The soundtrack of Dil To Pagal Hai includes 10 songs. The songs for the film were composed by Uttam Singh, with lyrics written by Anand Bakshi. The music was a major hit among the audience, with the album becoming the best-selling Bollywood soundtrack of the year and second-most of the 1990s decade, with 12.5 million soundtrack album sales. Chopra earned an advance of ₹45 million for the music rights. In 2008, Chopra launched an unreleased song from the Dil To Pagal Hai soundtrack, titled "Kitni Hai Bekarar Yeh" sung by Lata Mangeshkar & Kumar Sanu.
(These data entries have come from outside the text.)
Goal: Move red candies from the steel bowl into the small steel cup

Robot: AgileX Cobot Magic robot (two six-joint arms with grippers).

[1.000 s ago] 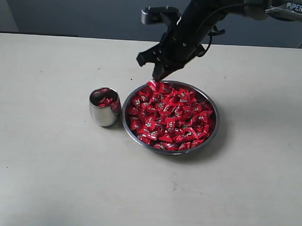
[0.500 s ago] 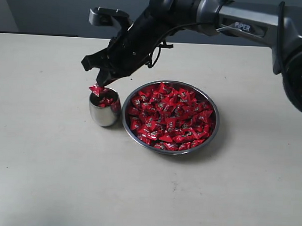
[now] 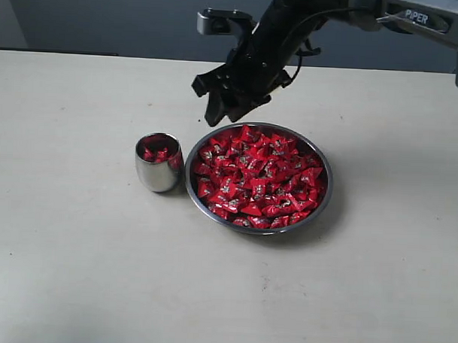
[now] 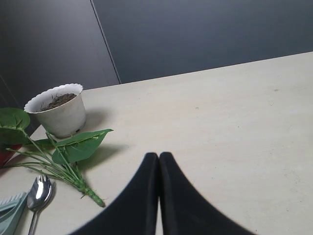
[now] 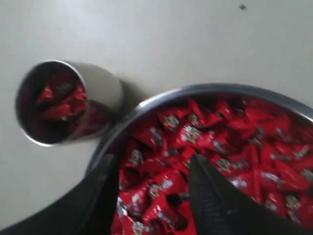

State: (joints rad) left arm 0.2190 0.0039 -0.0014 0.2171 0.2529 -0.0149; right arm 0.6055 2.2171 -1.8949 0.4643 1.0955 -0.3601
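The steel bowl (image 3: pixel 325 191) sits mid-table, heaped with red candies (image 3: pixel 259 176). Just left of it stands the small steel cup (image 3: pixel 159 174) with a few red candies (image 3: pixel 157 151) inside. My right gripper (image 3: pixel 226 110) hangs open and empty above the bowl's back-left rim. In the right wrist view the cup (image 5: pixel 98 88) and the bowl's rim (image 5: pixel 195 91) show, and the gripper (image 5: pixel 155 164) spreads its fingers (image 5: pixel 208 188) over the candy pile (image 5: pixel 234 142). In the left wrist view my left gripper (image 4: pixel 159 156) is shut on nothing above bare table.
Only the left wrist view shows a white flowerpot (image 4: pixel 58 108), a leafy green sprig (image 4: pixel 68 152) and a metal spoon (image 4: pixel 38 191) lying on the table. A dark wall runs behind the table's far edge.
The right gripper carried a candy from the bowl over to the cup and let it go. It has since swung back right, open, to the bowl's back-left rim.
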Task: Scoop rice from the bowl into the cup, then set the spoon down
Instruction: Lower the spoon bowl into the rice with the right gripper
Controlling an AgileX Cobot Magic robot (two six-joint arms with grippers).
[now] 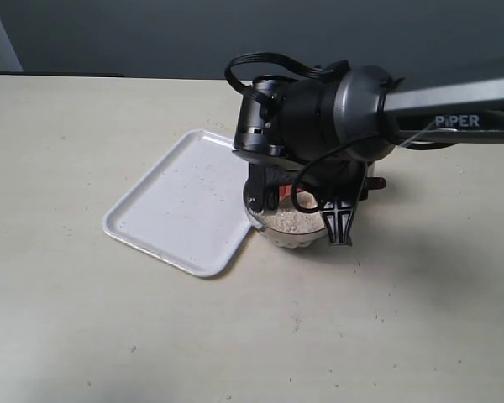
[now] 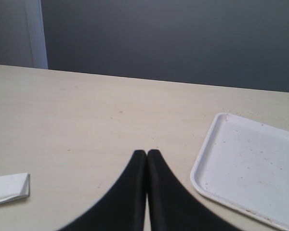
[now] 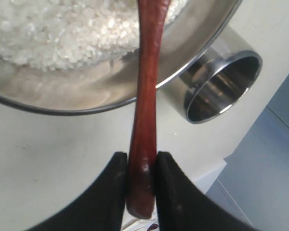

| No. | Title | Singer(s) | Length |
|---|---|---|---|
| 1. | "Dil To Pagal Hai" | Lata Mangeshkar, Udit Narayan | 05:40 |
| 2. | "Are Re Are" | Lata Mangeshkar, Udit Narayan | 05:38 |
| 3. | "Bholi Si Surat" | Lata Mangeshkar, Udit Narayan | 04:17 |
| 4. | "Dholna" | Lata Mangeshkar, Udit Narayan | 05:21 |
| 5. | "Le Gayi" | Asha Bhosle (feat. Udit Narayan (extended film version)) | 05:46 |
| 6. | "Pyar Kar" | Lata Mangeshkar, Udit Narayan | 06:48 |
| 7. | "Koi Ladki Hai" | Lata Mangeshkar, Udit Narayan | 05:34 |
| 8. | "Ek Duje Ke Vaaste" | Lata Mangeshkar, Hariharan | 03:30 |
| 9. | "Are Re Are" (Part 2) | Lata Mangeshkar, Udit Narayan | 02:06 |
| 10. | "Kitni Hai Bekarar Yeh" | Lata Mangeshkar, Kumar Sanu | 05:51 |
| 11. | "The Dance of Envy" | Instrumental | 03:15 |
| Total length: |  |  | 54:34 |

== Release ==
Approximately 300 prints of the film were released worldwide, with 250–260 across India, including approximately 60 in the Mumbai circuit. 60 prints were released overseas.

== Reception ==
=== Critical reception ===
Omar Ahmed of Empire gave the film 4 out of 5 stars, noting, "It's great eye-candy, painting a portrait of a newly prosperous India in rainbow colours. Good performances too make this a cut above the Bollywood average." Screen wrote, "Yash Chopra had made a sophisticated film — not in the elitist sense of inaccessibility or half-understood stylistic innovations but one which prizes good taste. Whether it is 'too sophisticated' for our mass audiences addicted to loud emotions, vulgar dances and gratuitous violence is entirely another matter. You cannot legislate good taste."

Yahoo! Movies, Rediff.com, IBNLive and The Times of India have listed Dil To Pagal Hai as one of the top 10 Yash Chopra films. The film was screened retrospective, during the 2014 International Film Festival of India in the Celebrating Dance in Indian cinema section.

=== Box office ===
Screen reported that Dil To Pagal Hai opened to a "record business with 100 per cent collections in the first week all over India". The report added that prints were sold as ₹2 crore per territory. 100 per cent collections were report also in the second week, and 97 per cent in the third.

It grossed ₹59.82 crore in India and $3.3 million (₹12.04 crore) in other countries, for a worldwide total of ₹71.86 crore, against its ₹9 crore budget, which also included print and advertising costs. It had a worldwide opening weekend of ₹4.71 crore, and grossed ₹8.97 crore in its first week. It opened on Friday, 31 October 1997, across 245 screens, and earned ₹98 lakh nett on its opening day. It became the third highest opener of the year behind Border (₹1.12 crore nett) and Koyla (₹1.06 crore nett). It grossed ₹2.75 crore nett in its opening weekend, and had a first week of ₹5.24 crore nett. The film earned a total of ₹34.97 crore nett. It is the 2nd-highest-grossing film of 1997 in India after Border which grossed ₹39.45 crore nett.

Dil To Pagal Hai earned $3.3 million (₹12.04 crore) outside India. Overseas, It is the highest-grossing film of 1997. It ranked as the highest-grossing Indian film of 1997 worldwide.